**Problem to solve:** What is needed is an exact repeat of the lines from the one holding "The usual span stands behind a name" through the final line of the data, with no pictures.

**Input data:**

╭──

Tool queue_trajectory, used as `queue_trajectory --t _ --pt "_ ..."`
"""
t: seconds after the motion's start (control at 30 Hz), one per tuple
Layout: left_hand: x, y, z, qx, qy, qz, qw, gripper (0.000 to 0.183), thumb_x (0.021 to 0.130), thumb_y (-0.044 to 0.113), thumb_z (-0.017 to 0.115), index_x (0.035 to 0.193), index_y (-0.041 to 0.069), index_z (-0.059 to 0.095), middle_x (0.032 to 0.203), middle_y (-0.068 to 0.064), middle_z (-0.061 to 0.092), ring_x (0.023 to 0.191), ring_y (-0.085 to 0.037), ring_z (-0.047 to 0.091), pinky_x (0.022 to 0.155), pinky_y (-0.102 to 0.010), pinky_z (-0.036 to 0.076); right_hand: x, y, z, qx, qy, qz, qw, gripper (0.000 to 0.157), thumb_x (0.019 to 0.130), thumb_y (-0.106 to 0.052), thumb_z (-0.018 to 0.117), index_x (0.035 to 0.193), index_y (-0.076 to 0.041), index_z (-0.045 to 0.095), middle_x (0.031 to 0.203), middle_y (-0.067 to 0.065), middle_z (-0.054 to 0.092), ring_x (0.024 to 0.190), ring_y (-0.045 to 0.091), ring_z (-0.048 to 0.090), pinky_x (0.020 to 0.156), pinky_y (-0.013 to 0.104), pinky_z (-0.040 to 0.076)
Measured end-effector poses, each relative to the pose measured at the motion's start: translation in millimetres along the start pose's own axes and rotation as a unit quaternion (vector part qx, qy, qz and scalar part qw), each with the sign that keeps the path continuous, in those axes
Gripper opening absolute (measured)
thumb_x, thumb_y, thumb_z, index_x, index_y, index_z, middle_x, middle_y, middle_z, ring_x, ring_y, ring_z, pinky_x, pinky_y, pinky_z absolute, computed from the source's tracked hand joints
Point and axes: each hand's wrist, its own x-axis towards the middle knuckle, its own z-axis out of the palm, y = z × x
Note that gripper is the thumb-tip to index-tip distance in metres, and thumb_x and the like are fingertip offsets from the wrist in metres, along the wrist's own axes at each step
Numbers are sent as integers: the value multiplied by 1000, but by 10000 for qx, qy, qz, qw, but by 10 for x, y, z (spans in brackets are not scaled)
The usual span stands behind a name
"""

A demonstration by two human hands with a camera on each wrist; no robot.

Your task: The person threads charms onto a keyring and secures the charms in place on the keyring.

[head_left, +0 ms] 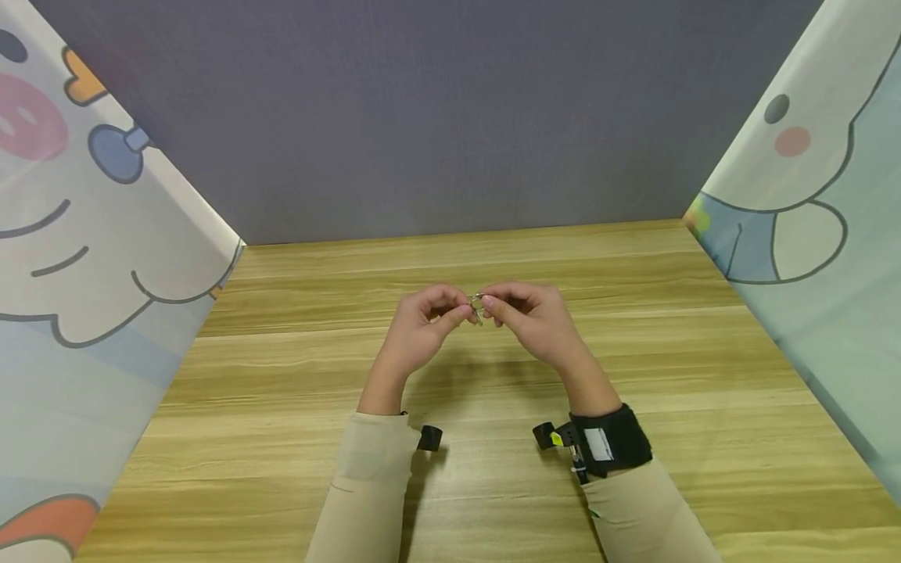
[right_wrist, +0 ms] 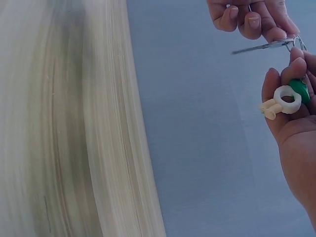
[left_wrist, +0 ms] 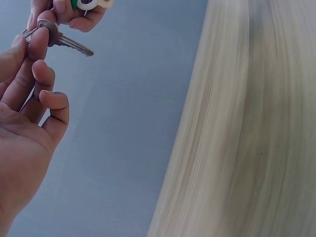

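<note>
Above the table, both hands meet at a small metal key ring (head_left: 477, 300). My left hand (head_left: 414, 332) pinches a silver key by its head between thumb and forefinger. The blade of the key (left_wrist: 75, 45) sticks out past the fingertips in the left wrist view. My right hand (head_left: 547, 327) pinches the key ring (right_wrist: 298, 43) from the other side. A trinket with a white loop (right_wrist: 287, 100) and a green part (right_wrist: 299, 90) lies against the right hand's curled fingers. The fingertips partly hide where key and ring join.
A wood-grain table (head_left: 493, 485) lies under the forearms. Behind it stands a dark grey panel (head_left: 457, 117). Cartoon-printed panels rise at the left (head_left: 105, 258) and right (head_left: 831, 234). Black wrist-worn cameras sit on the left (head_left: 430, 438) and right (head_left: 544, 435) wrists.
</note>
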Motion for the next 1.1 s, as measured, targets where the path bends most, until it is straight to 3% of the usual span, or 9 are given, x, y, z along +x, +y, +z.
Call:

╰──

**Task response:**
The usual span stands behind a name
"""

A demonstration by two human hands with a camera on each wrist; no robot.

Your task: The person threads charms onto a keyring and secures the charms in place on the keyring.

[head_left, +0 ms] 
[right_wrist, +0 ms] 
[left_wrist, +0 ms] 

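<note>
Above the table, both hands meet at a small metal key ring (head_left: 477, 300). My left hand (head_left: 414, 332) pinches a silver key by its head between thumb and forefinger. The blade of the key (left_wrist: 75, 45) sticks out past the fingertips in the left wrist view. My right hand (head_left: 547, 327) pinches the key ring (right_wrist: 298, 43) from the other side. A trinket with a white loop (right_wrist: 287, 100) and a green part (right_wrist: 299, 90) lies against the right hand's curled fingers. The fingertips partly hide where key and ring join.
A wood-grain table (head_left: 493, 485) lies under the forearms. Behind it stands a dark grey panel (head_left: 457, 117). Cartoon-printed panels rise at the left (head_left: 105, 258) and right (head_left: 831, 234). Black wrist-worn cameras sit on the left (head_left: 430, 438) and right (head_left: 544, 435) wrists.
</note>
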Motion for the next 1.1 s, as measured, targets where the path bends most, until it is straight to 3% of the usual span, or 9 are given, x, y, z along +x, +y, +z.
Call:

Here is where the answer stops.